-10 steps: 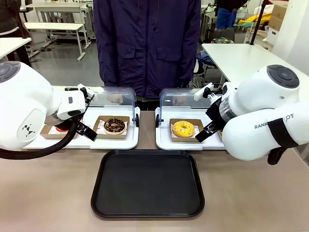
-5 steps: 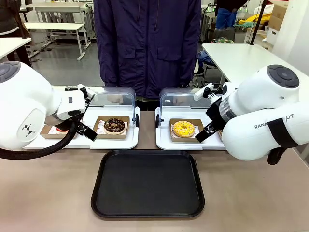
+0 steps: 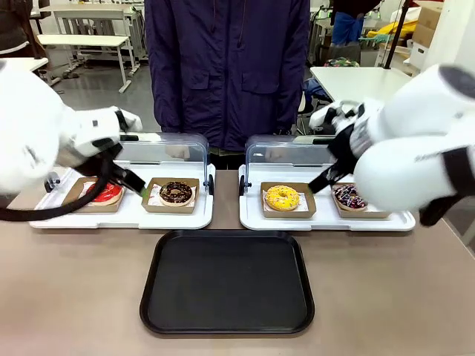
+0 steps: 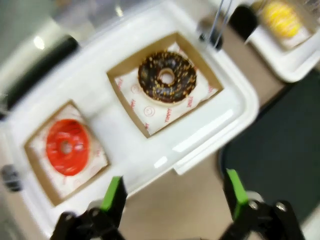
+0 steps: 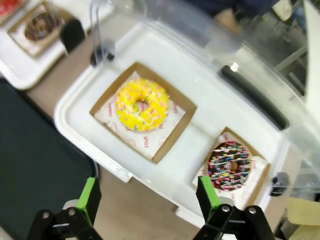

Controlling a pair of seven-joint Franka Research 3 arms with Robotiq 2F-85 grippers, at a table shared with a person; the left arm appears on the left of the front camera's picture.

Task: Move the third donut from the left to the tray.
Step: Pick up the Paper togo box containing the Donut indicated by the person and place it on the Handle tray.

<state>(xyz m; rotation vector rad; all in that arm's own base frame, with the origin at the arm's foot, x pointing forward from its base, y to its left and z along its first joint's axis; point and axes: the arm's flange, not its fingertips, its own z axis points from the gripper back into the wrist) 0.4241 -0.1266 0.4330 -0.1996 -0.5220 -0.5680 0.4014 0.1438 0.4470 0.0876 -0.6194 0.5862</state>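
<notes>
The yellow-iced donut [image 3: 282, 198] [image 5: 142, 105] lies in its brown cardboard holder on the right white display tray [image 3: 326, 220], under a raised clear lid. The black tray [image 3: 226, 282] lies flat at the near middle of the table; its dark surface shows at the left of the right wrist view [image 5: 35, 150]. My right gripper [image 5: 149, 197] hangs open above the display tray's near edge, in front of the yellow donut, holding nothing. My left gripper [image 4: 174, 200] is open above the left display tray's near edge [image 4: 200, 145], with nothing between its fingers.
A red donut [image 3: 104, 193] and a chocolate donut [image 3: 176, 192] sit on the left display tray [image 3: 122, 215]. A dark sprinkled donut [image 3: 349, 196] lies right of the yellow one. A person stands at the far edge behind the clear lids [image 3: 174, 148].
Both arms have swung up and back and show motion blur. The red donut and the dark sprinkled donut are now uncovered in the front view. The donuts have not moved.
</notes>
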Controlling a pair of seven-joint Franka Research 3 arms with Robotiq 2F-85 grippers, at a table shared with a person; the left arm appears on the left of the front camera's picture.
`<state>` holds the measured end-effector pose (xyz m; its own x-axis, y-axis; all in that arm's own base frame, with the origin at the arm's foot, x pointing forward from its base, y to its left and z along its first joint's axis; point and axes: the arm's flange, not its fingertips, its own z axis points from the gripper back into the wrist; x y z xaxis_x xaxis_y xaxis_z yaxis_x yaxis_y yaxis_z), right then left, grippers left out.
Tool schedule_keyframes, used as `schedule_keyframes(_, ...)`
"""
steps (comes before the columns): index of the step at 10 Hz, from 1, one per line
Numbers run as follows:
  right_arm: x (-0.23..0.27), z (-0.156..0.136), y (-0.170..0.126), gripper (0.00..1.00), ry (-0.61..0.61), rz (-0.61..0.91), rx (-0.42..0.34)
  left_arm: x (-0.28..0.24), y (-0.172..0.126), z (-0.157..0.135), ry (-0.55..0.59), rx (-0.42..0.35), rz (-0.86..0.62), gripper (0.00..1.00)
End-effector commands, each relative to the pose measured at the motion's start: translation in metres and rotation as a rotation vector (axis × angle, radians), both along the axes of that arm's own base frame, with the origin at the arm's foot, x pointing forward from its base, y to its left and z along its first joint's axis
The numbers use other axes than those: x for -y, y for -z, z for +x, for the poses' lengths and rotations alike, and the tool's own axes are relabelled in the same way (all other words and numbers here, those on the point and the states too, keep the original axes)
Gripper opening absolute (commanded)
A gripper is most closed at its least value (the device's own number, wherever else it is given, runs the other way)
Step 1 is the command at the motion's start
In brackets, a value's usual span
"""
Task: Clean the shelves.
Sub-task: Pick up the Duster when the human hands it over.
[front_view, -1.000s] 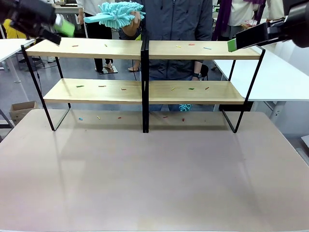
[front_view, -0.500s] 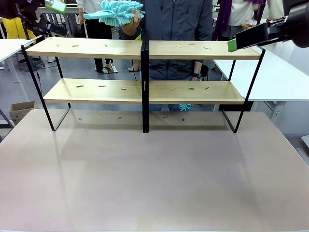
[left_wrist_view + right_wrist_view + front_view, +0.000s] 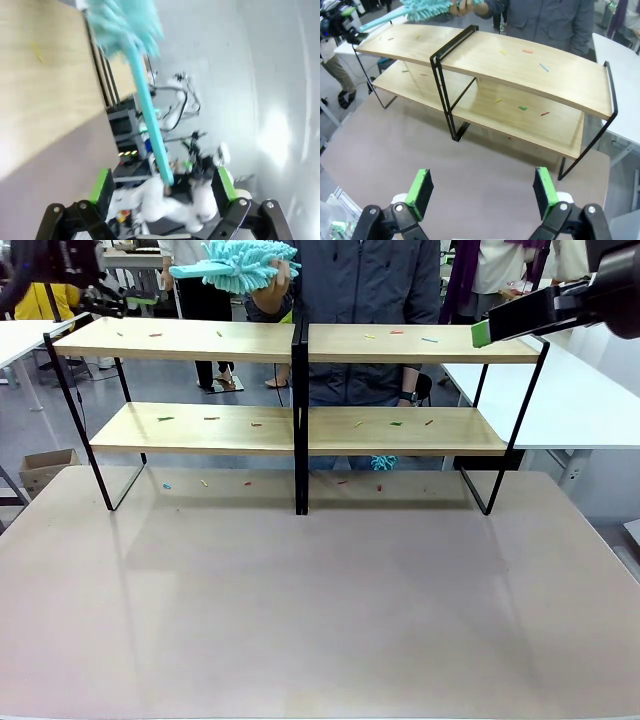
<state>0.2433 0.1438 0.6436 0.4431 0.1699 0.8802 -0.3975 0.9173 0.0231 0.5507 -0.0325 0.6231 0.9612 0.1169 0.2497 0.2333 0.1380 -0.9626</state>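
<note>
The likeliest failure is a fumbled handover. The left gripper (image 3: 163, 184) has its jaws spread wide, with the handle (image 3: 150, 125) of a teal microfibre duster (image 3: 235, 262) ending between the pads but not clamped. The person's hand (image 3: 275, 275) holds the duster's fluffy end at 11 o'clock in the front view. If the person lets go before the jaws close, or they close off-centre, the duster probably drops onto the top board (image 3: 200, 342). The right gripper (image 3: 482, 187) is spread and empty at 2 o'clock.

The shelves (image 3: 400, 435) stand at the table's (image 3: 320, 620) 12 o'clock edge. They are two tiers of pale wood on a thin black frame, dotted with coloured scraps (image 3: 165, 419). Some scraps also lie on the table beneath.
</note>
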Motion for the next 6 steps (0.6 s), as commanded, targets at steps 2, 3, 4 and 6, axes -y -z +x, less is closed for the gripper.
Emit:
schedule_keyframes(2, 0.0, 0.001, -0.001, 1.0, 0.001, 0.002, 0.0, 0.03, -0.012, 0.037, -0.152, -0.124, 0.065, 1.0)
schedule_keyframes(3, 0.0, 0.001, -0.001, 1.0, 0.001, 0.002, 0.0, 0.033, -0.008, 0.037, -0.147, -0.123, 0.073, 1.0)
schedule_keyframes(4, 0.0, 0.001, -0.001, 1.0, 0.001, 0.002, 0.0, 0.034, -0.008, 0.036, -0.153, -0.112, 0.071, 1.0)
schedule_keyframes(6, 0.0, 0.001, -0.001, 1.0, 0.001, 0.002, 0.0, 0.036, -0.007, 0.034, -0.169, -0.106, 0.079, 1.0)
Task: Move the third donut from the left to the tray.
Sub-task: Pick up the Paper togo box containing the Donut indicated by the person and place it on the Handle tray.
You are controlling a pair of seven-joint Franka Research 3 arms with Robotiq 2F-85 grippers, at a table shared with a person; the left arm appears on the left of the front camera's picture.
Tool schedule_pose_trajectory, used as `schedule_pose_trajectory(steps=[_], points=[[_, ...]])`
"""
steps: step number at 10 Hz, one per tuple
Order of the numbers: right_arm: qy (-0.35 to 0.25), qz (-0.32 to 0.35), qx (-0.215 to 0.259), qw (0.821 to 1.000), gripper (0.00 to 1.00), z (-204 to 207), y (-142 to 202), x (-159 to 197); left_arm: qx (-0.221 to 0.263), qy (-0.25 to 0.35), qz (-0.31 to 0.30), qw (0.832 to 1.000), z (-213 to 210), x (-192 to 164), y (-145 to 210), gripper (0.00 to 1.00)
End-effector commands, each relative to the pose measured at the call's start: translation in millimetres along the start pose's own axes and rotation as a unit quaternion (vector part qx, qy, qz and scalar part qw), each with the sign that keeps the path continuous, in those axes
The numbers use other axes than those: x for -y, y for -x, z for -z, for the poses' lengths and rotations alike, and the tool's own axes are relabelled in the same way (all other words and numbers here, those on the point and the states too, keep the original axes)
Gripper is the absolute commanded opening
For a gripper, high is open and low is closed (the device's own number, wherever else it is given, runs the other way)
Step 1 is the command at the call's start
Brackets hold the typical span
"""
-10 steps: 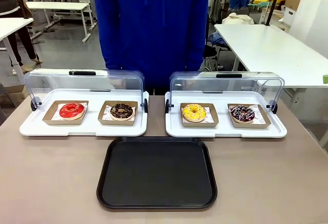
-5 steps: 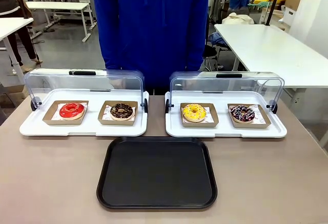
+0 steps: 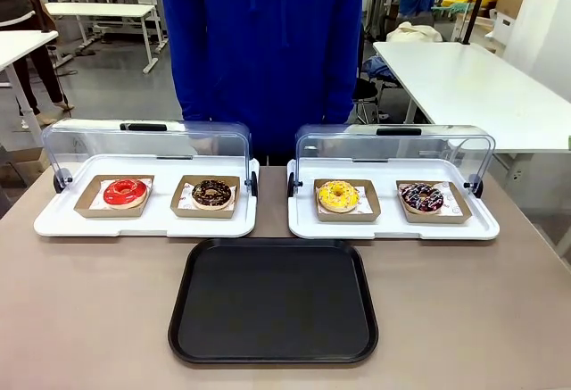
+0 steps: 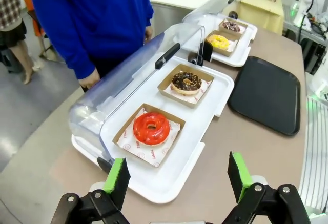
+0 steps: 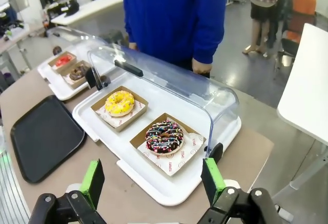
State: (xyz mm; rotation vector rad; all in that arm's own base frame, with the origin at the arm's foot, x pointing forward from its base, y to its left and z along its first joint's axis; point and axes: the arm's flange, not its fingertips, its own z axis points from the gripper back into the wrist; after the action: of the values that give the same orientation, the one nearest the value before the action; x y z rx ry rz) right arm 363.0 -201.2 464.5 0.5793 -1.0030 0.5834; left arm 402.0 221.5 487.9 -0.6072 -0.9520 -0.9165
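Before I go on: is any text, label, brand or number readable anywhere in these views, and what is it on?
No text can be read.
Small red print on the red donut's liner: too small and blurred to read.
Small red print on the sprinkled donut's liner: also unreadable.
The black tray: no marking that I can see.

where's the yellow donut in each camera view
Front view: yellow donut right of centre, in its white case, just beyond the black tray.
Left wrist view: upper right, in its white case, up-left of the black tray.
Right wrist view: left of centre, in its white case, right of the black tray.
Shared landmark: the black tray.
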Motion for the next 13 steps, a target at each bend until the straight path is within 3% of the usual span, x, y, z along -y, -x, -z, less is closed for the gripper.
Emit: schedule_pose_trajectory(steps=[1, 13], points=[[0.002, -0.014, 0.010, 1.000, 1.00, -2.0, -3.7, 2.2, -0.007, 0.004, -0.008, 1.000, -0.1, 0.5, 2.5, 1.00], [0.002, -0.014, 0.010, 1.000, 1.00, -2.0, -3.7, 2.2, -0.007, 0.004, -0.008, 1.000, -0.1, 0.5, 2.5, 1.00]])
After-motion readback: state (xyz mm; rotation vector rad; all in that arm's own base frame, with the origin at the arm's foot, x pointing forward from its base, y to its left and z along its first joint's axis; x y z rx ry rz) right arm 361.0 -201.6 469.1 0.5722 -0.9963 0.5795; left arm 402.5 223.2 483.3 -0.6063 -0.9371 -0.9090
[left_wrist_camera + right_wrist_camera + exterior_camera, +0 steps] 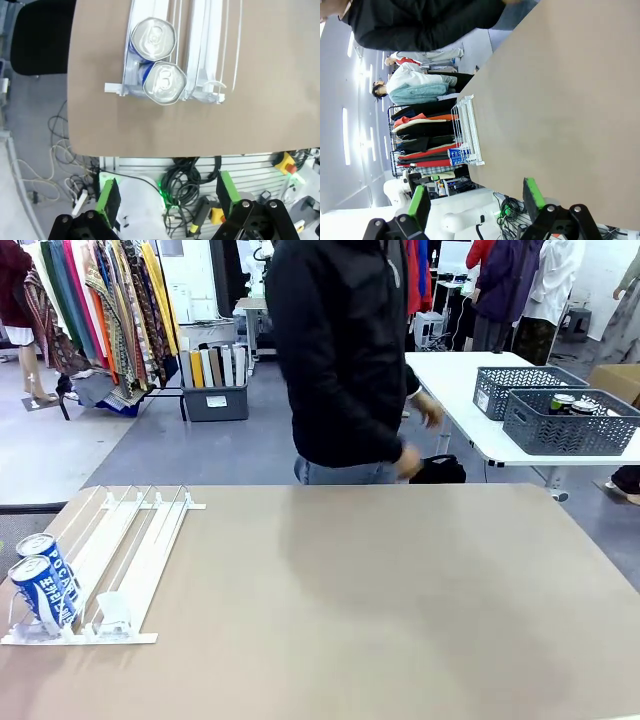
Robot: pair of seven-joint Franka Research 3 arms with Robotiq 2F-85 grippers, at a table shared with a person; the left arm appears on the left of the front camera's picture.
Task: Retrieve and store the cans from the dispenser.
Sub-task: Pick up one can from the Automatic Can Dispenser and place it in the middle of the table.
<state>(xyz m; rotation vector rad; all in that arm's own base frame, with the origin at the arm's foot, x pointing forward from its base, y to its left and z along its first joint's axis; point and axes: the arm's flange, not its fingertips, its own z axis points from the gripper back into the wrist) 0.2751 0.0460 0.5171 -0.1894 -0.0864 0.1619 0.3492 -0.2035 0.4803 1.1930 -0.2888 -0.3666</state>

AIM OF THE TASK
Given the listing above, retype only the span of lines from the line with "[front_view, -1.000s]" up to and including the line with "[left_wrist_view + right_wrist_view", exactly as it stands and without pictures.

ANSWER TO THE EXERCISE
[front_view, -1.000s] 
[front_view, -0.500s] 
[left_wrist_view + right_wrist_view + front_view, +0.000s] 

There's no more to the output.